I also re checked Betty’s and Keith’s website and I couldn’t find a thing about them being divorced.  I’ve been waiting on that one for years.  For some reason they never bring it up in their speeches either.  

So in hind site, good point Dan.  We should all run on non issues and only campaign on personal lives.    

Now if you are implying it will be a factor in the 8th, perhaps you should look around up there.  In Duluth there were 2 openly gay city councilors and 1 gay state rep, on the Range there are 2 openly gay city councilors and in the west the openly gay state senator was just recently beat in a primary.  Get over it.  The 8th voted for a woman in ’06 (Klobuchar), a black man in ’08 (Obama) and they can/will elect a gay man in ’12 (Anderson).  

Dan June 25, 2011 at 9:08 am

At various times in the past, being divorced, or being a woman, or being black made it difficult for candidates to get elected, at least in some districts and for some offices.  Over time attitudes changed, and those things became less and less of an issue.  The same is true for being gay, which also is becoming less and less of an issue.  The reason I raise the question here, though, is that LGBT rights are decades behind those other issues.  The civil rights battles in the 20s with women and 50s and 60s with racial minorities are occurring just now with regard to LGBT rights.  Its going to happen, but we aren’t there yet.  Minnesota may well enact a constitutional ban on gay marriage, and I can almost guarantee that it will pass in the 8th district.  Duluth is only a small part of the 8th, and that openly gay legislator you reference came out only after being elected, and lost his election solely because of his sexual orientation.  

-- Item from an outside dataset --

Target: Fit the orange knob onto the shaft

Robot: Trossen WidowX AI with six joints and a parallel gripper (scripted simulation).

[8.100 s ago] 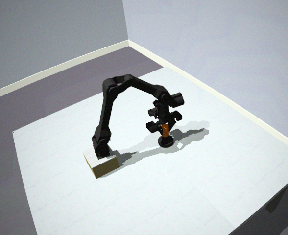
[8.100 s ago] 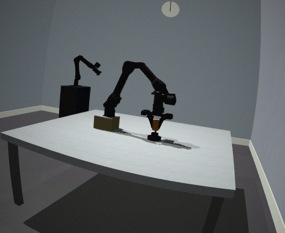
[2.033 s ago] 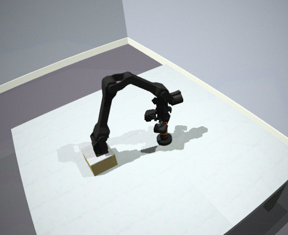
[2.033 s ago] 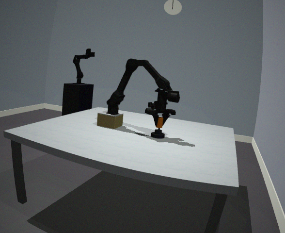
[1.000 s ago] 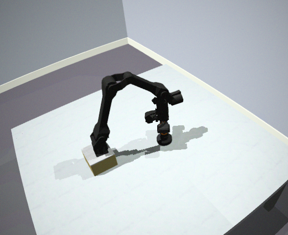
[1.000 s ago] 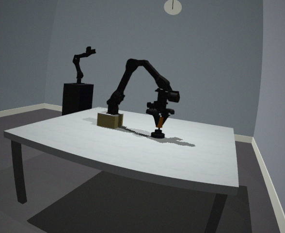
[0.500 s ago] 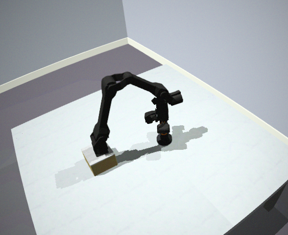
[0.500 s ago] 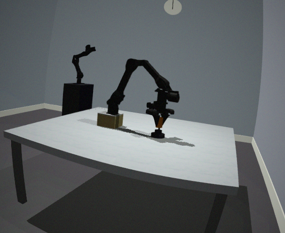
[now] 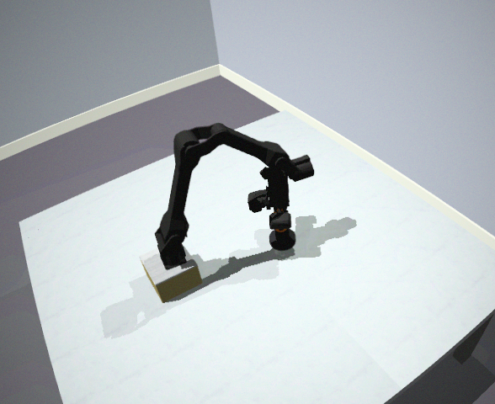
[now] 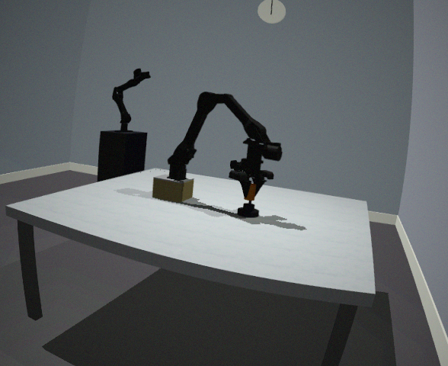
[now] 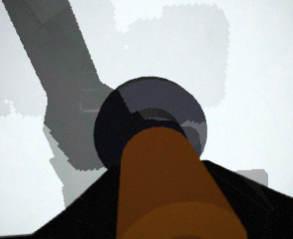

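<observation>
The orange knob (image 10: 251, 192) (image 11: 161, 174) is held between the fingers of my gripper (image 10: 251, 194). In the exterior view it tilts slightly, and a short piece of the dark shaft (image 10: 250, 202) shows between the knob's lower end and the pedestal. The round dark pedestal (image 9: 282, 241) (image 10: 248, 213) (image 11: 156, 95) stands on the table below the knob. In the top view a finger hides most of the knob. In the wrist view the knob covers the shaft, so its flat side and how far the shaft is inside the hole cannot be seen.
The arm's base stands on a tan block (image 9: 178, 284) (image 10: 172, 190) to the left of the pedestal on the white table (image 9: 261, 339) (image 10: 137, 232). Arm shadows fall across the pedestal and table. Another arm stands on a black plinth (image 10: 122, 155) behind the table.
</observation>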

The biggest problem I have with the DFL in general is the inability to consider the weaknesses in its candidates.  No one ever wants to say the emperor has no clothes.  In a district like the 8th, which is nominally Democratic, but really blue-collar/union Democratic, Anderson’s sexual orientation is the elephant in the room.  I hope you are right that its a non-issue, but I would like to do a little better than just hoping for the best.  I don’t think you can have an honest discussion of Anderson’s viability as a candidate without talking about the fact he is gay.  I don’t think that any of the handful of openly gay members of congress are able to avoid the issue in their campaigns, and they are mostly from districts that are much more Democratic.  

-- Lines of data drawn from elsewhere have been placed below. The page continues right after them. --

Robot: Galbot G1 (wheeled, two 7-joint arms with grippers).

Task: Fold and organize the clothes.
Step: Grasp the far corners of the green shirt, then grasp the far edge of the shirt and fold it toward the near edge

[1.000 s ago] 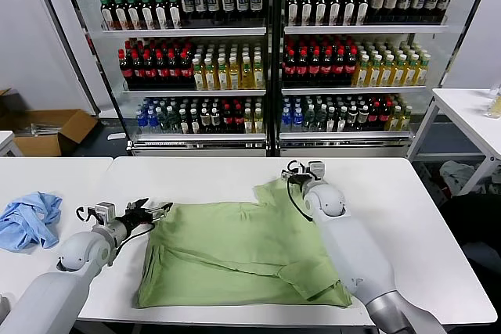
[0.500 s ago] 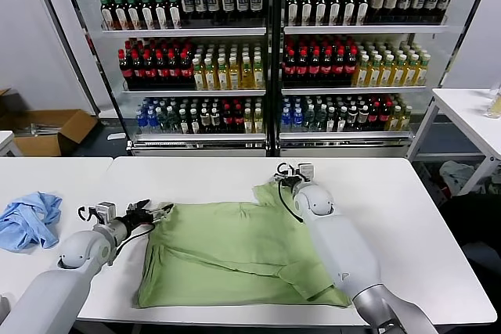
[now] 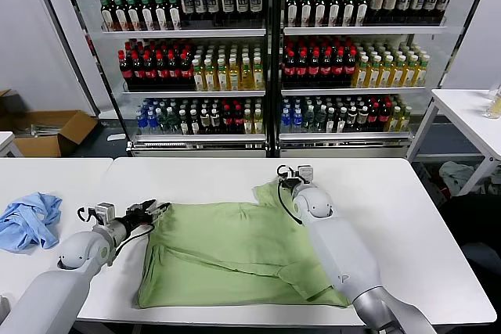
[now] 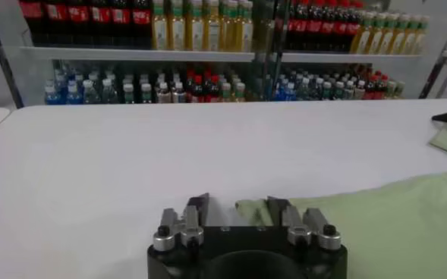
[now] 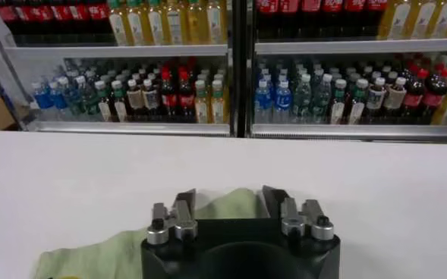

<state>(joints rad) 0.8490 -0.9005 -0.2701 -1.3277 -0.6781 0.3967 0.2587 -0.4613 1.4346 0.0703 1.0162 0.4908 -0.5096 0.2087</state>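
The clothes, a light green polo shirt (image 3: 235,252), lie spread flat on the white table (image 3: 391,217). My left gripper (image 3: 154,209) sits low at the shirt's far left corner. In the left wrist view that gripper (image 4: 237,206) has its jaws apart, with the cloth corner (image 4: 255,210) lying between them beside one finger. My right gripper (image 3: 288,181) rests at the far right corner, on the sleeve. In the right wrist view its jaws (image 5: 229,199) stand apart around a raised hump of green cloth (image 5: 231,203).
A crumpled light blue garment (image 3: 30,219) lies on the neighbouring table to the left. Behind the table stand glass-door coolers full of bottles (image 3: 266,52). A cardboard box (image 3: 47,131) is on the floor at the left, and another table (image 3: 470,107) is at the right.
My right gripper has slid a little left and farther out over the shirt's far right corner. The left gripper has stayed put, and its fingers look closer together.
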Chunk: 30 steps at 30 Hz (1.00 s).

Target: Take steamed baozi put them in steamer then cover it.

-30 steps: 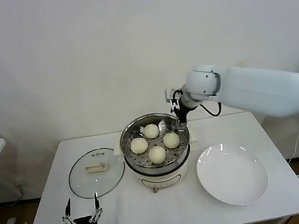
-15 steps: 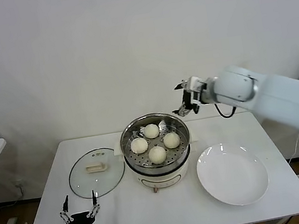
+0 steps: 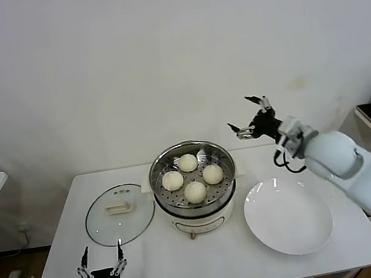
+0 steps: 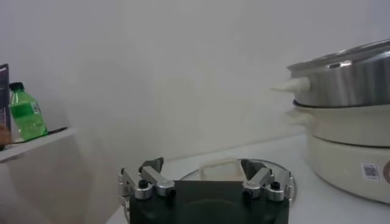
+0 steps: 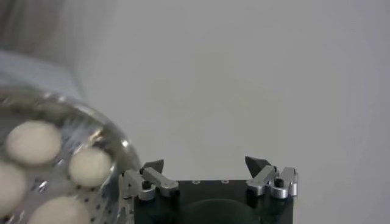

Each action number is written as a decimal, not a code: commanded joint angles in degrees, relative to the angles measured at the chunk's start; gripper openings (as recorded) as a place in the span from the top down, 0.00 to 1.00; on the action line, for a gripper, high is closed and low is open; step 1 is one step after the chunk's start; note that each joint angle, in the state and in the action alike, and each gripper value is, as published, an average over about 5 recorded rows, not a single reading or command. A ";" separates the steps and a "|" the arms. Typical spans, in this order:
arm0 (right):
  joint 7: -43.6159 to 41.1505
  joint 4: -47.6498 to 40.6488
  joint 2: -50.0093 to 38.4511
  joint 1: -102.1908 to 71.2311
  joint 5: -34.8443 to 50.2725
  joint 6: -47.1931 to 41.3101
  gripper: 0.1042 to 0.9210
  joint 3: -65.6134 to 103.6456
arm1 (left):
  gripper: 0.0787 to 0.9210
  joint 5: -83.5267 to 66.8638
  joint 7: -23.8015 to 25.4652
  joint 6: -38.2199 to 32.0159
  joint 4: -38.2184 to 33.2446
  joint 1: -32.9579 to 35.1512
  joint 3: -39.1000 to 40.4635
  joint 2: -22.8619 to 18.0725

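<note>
Four baozi point(image 3: 191, 176) sit in the steamer point(image 3: 194, 188), below and left of the right gripper's point(image 3: 250, 117) wide, empty jaws. Left gripper point(image 3: 103, 266), jaws wide, hovers just before the cover point(image 3: 118, 214).

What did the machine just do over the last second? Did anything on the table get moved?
The right pincer, which was down at the far rim of the steamer, has lifted and pulled away to the right. It is open and holds nothing. The four baozi sit in the steamer as before. The cover, the plate and the open left pincer near the table's front edge barely changed.
</note>
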 commanded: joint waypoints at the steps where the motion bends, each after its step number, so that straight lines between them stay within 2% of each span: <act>1: -5.23 0.54 19.76 -36.69 -5.28 21.87 0.12 43.00 | 0.12 1.91 0.02 -2.19 0.73 0.11 -0.05 -0.12; 8: -17.68 -0.96 32.01 -46.97 -1.42 27.77 0.12 52.51 | 0.12 10.31 -0.81 -0.63 1.49 -0.93 -0.01 2.29; 14: -23.71 0.58 34.76 -54.40 2.39 27.04 0.12 56.62 | 0.12 23.12 -2.87 1.83 4.79 -4.61 0.14 6.01; 22: -23.53 -0.65 37.71 -57.20 1.76 29.04 0.12 55.48 | 0.12 36.96 -3.61 4.05 12.64 -11.01 0.64 11.01; 30: -22.25 -1.97 39.67 -56.67 -0.13 30.87 0.12 51.70 | 0.12 43.12 -2.96 4.20 17.44 -17.50 3.79 13.20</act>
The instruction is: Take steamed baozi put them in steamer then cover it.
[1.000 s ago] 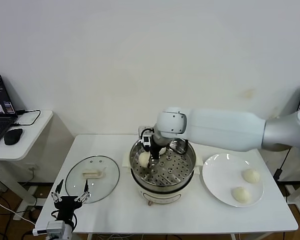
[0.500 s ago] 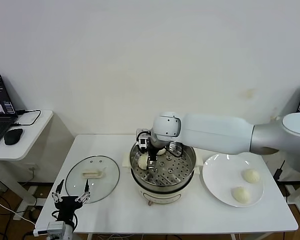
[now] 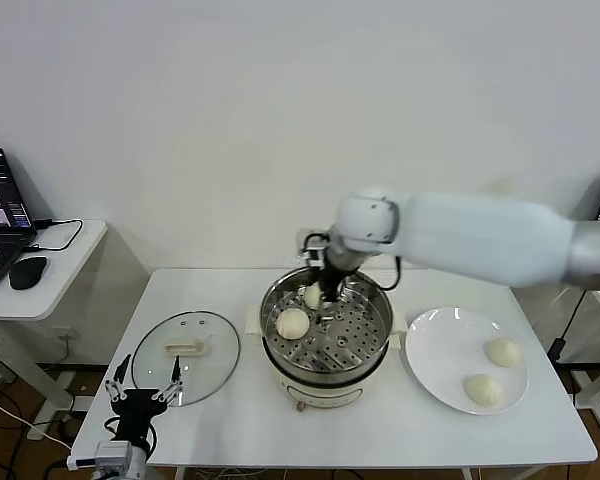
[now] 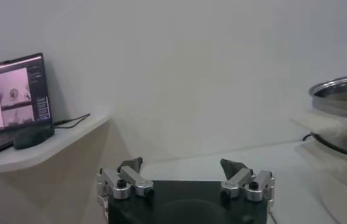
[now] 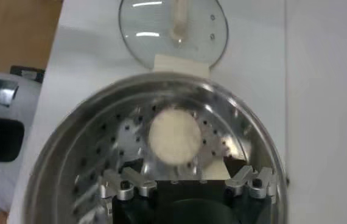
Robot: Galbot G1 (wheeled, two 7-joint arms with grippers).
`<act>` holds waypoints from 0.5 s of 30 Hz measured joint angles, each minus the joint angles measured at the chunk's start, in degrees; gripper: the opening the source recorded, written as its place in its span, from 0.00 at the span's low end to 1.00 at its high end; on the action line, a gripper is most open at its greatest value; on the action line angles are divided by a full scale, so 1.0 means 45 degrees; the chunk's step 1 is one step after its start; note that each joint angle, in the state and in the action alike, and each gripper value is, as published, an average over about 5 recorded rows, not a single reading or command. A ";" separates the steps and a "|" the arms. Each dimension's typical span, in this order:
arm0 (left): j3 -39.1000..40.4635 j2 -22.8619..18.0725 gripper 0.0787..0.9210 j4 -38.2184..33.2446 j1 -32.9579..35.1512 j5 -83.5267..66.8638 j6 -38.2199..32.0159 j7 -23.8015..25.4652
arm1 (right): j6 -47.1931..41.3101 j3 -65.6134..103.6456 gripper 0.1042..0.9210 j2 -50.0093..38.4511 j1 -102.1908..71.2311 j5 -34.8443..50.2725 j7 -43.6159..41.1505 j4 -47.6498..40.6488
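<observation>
The steamer (image 3: 326, 338) stands mid-table, uncovered. Two steamed baozi lie on its perforated tray: one at the left (image 3: 293, 322), one farther back (image 3: 314, 296). Two more baozi (image 3: 501, 351) (image 3: 482, 389) lie on the white plate (image 3: 430, 345) to the right. My right gripper (image 3: 331, 289) hovers over the back of the tray, open and empty. In the right wrist view the left baozi (image 5: 175, 135) lies just ahead of that gripper (image 5: 182, 178). My left gripper (image 3: 140, 385) is parked open at the table's front left corner; it also shows in the left wrist view (image 4: 185, 176).
The glass lid (image 3: 185, 345) lies flat on the table left of the steamer; it also shows in the right wrist view (image 5: 172, 27). A side desk with a laptop (image 3: 0, 215) and mouse (image 3: 26, 271) stands at far left. The steamer's rim (image 4: 344, 100) shows in the left wrist view.
My right gripper has let go of the left baozi and moved up, back and to the right. The baozi stays on the tray. The left arm has not moved.
</observation>
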 measured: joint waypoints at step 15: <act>0.0030 0.0192 0.88 -0.0074 0.0261 0.0114 -0.0032 0.0001 | 0.2626 -0.0366 0.88 -0.5972 -0.0116 -0.3871 -0.1877 0.1597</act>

I’m not saying Anderson can’t win.  I am asking if he can.  I don’t live in the 8th (I live in St. Paul where being gay really is a non-issue) but I am concerned about the district because its our best pick-up opportunity in the state.  I expect that I will be sending money that way, but if the reassurance I get about what I think is a legitimate concern is simply “get over it” I’ll send it to Walz or somewhere more productive.  

bricklyjohn June 24, 2011 at 8:26 pm

As someone who has had the opportunity to meet and speak with Jeff he is a genuinely hard-working public servant. He cares about the 8th district and wants to see it prosper once again. Jeff’s progressive message on the issue of jobs would be in stark contrast to Cravaack’s extreme Tea Party cut everything rhetoric. We need someone like Jeff DC fighting for the middle class and helping to grow jobs in the 8th district.  

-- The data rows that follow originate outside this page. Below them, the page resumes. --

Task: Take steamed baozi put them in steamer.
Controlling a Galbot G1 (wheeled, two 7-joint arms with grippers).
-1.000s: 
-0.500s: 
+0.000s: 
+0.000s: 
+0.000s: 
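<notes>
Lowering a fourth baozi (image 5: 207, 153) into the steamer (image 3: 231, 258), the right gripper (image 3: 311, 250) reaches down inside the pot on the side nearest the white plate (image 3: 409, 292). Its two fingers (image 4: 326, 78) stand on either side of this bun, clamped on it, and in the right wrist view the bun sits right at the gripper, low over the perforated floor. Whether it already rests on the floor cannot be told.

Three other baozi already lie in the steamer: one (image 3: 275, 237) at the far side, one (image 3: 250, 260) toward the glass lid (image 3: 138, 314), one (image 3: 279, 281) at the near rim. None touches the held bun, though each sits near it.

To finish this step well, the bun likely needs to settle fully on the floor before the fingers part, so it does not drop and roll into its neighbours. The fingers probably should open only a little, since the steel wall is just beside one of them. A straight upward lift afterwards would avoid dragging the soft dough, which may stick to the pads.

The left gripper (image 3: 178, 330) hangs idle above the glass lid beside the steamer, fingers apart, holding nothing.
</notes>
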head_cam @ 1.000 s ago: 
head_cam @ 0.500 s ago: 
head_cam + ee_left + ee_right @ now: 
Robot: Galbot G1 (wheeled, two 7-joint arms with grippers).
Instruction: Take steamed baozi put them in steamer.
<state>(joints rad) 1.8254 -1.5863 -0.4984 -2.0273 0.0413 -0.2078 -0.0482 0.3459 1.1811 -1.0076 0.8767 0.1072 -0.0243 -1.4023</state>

milliejo June 25, 2011 at 8:33 am

I had the pleasure to get to know Jeff when he ran for Duluth City Council in 07. I was very impressed with Jeff on and off the campaign trail. Jeff is a true Iron Ranger. He is hardworking, passionate, and intelligent and truly wants to make lives on the range better.  My point being, he grew up on the range, he has seen and lived the challenges we all live every day. He knows how to fight for us rangers and he will do an awesome job in DC.